* What you are asked to do *
When a line in the data below includes "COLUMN", pick it out and copy it.

** Opening Supplied data block **

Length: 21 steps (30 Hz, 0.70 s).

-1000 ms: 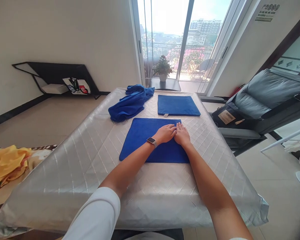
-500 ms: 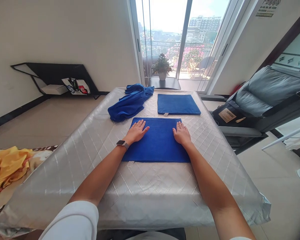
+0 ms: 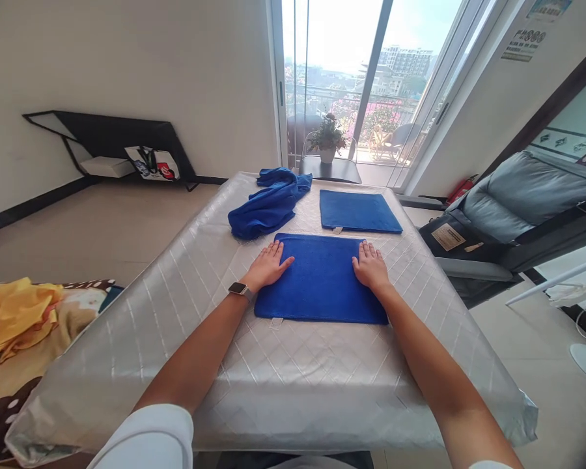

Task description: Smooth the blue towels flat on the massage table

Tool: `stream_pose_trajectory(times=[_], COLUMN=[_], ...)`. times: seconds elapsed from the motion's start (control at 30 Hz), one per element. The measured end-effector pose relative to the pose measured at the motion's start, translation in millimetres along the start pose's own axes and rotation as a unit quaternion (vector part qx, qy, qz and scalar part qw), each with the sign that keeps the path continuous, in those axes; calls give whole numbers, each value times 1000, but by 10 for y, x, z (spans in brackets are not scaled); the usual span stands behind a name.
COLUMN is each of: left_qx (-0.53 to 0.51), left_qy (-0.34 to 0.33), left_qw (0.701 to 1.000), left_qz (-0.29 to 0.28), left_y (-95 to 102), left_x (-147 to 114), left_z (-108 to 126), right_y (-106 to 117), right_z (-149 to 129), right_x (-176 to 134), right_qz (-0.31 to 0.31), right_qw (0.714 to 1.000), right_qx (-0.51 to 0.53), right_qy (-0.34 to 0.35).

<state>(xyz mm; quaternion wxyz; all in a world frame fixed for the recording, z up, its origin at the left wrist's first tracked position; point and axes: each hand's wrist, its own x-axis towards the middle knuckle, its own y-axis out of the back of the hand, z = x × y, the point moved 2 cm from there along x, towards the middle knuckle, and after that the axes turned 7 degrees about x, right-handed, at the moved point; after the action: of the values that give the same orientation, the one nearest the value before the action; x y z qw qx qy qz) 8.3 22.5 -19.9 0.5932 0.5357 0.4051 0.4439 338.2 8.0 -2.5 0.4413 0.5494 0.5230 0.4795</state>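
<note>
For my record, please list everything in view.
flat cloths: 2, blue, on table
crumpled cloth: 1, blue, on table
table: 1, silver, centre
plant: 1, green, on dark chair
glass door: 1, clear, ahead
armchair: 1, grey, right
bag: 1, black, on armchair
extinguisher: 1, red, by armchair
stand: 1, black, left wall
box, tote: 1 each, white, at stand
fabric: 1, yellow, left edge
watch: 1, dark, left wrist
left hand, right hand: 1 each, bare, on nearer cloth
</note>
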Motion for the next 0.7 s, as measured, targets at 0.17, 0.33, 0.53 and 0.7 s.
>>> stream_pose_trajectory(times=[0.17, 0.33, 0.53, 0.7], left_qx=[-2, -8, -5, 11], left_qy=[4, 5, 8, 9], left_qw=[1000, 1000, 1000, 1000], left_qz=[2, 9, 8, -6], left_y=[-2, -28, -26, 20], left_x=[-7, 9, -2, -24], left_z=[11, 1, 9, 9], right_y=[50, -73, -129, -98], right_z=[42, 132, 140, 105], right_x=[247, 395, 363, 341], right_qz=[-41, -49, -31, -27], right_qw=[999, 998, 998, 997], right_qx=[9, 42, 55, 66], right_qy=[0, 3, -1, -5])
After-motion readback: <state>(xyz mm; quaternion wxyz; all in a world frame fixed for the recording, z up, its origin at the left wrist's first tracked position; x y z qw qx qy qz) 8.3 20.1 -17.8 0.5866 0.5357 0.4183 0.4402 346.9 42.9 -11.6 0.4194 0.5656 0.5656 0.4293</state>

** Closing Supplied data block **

* Response to this task *
Tool: `stream_pose_trajectory(times=[_], COLUMN=[_], ...)`. times: seconds elapsed from the motion's start (control at 30 Hz), one per element. The measured end-effector pose relative to the pose measured at the motion's start, translation in millimetres along the start pose's own axes and rotation as a unit quaternion (vector part qx, qy, qz and scalar part qw), each with the sign that keeps the path continuous, in those axes; calls give whole numbers, each value times 1000, but by 10 for y, x, z (spans in brackets are not scaled); the usual span stands behind a name.
COLUMN is each of: left_qx (-0.53 to 0.51), left_qy (-0.34 to 0.33), left_qw (0.701 to 1.000), left_qz (-0.29 to 0.28), left_y (-95 to 102), left_x (-147 to 114), left_z (-108 to 126), right_y (-106 to 117), right_z (-149 to 129), right_x (-176 to 134), right_qz (-0.31 to 0.31), right_qw (0.714 to 1.000), right_qx (-0.51 to 0.53), right_qy (-0.34 to 0.35).

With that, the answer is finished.